Krech asked whether the Triton had returned his fire and van Dijk, not knowing that a shell had been fired in defense said no, to which Krech replied “Yes, you did.”  Survivors then provided tonnage and name of the ship, as well as loading port, but not the discharge port. They asked the submariners to wire their position to the shore, which Krech refused to do. Twenty minutes after the first attack Krech approached the abandoned Triton to within 300 to 500 yards and sent 20 or so more incendiary shells tearing into the motionless hull. The ship listed to port then plunged to the bottom by the stern. The submarine then turned to the west and motored off on the surface in that direction at between 18 and 20 knots. It was last seen at 10:15 pm, an hour and 25 minutes after the attack began.
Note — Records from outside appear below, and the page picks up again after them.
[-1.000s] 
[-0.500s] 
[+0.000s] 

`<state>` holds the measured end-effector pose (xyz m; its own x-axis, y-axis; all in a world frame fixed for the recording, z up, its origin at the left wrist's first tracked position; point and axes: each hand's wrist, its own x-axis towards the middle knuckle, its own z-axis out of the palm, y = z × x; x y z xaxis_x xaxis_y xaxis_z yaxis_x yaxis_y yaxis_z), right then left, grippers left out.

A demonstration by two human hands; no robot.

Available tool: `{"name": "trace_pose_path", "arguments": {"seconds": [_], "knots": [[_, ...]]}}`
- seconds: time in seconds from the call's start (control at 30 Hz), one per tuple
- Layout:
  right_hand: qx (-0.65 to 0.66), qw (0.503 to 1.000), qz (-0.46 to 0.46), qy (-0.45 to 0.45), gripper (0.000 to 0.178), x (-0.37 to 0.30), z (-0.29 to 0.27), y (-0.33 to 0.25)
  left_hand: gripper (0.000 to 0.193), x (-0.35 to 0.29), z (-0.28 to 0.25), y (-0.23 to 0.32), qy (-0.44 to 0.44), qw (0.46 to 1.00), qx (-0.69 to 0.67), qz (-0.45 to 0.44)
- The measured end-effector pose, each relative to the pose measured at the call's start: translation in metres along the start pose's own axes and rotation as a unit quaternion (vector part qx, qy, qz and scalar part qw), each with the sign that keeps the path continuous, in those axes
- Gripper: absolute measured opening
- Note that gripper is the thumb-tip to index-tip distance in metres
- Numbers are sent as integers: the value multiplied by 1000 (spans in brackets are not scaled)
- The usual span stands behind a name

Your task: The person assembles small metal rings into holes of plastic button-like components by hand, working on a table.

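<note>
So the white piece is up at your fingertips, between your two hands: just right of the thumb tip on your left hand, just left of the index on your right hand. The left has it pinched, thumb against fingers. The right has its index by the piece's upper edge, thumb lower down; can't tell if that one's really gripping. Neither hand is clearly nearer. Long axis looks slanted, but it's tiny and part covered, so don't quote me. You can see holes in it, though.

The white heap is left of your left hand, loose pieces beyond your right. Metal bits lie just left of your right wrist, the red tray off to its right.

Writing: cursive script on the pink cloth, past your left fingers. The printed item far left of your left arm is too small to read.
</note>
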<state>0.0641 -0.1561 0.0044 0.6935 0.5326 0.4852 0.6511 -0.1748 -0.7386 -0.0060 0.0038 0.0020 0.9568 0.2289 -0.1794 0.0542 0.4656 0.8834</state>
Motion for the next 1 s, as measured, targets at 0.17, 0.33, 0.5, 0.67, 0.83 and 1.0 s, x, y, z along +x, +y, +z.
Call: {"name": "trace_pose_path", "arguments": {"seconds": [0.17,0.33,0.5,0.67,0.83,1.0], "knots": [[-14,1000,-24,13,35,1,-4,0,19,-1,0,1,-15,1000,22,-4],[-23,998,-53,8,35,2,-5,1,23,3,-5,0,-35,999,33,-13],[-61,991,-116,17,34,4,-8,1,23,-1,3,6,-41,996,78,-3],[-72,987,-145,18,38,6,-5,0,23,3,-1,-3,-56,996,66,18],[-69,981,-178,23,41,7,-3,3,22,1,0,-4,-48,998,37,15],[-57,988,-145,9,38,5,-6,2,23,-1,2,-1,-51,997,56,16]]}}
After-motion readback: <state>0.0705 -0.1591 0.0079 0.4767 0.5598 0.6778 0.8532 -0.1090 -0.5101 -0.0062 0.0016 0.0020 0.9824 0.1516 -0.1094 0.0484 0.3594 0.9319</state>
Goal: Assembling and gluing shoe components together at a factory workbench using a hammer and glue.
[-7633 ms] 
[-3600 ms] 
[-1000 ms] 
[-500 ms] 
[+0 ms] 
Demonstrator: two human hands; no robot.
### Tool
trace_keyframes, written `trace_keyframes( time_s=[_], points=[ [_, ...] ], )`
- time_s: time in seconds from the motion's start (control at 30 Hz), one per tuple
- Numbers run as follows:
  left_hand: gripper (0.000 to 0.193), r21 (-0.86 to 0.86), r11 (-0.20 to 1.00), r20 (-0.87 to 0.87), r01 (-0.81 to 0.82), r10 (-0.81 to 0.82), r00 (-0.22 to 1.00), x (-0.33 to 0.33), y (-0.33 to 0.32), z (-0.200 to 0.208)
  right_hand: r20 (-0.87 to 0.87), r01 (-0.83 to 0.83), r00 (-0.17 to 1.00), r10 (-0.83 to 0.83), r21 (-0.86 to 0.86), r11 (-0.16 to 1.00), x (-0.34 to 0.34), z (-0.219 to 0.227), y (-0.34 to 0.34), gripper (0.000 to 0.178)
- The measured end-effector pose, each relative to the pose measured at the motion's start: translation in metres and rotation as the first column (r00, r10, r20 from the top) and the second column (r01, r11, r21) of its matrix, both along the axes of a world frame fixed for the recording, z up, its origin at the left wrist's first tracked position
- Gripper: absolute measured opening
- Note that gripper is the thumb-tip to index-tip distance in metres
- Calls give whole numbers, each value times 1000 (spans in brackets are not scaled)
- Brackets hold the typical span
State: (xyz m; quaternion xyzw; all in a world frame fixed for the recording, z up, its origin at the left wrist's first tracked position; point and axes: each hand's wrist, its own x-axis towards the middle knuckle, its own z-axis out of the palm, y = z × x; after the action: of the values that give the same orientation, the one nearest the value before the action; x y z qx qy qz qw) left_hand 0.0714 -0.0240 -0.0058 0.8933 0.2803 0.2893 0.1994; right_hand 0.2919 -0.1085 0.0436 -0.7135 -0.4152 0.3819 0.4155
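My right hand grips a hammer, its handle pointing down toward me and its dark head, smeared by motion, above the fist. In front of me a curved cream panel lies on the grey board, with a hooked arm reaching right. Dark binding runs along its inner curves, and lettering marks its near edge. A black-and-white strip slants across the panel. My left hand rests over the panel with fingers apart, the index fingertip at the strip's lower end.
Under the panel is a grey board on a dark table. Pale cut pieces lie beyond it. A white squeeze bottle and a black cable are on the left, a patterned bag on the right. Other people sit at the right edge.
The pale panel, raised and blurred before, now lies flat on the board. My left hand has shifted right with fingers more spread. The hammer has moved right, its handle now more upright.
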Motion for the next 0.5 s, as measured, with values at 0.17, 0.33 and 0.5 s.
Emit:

Captain van Dijk’s request for medical aid was prophetic – in the days ahead one of the men died on a life raft and another on the life boat, bringing the total dead to six. Fortunately for the remaining 30 men, the American merchant ship Mormac Port came upon them at  position 20.14N by 62.24W, considerably west of the sinking, and rescued them at noon on the 5thof June. They had been in the boats and raft for five days. The men were taken to New York, where they arrived on the 9th of June. The injured (Messrs. Van Den Broek, Westervaarder, Den Heyer, Bockhout, all Dutch, Montanus and Freites, both British, and Zavala, the Venezuelan) were lodged at the Marine Hospital on Staten Island. This was arranged by the Quarantine officers of the Port of New York.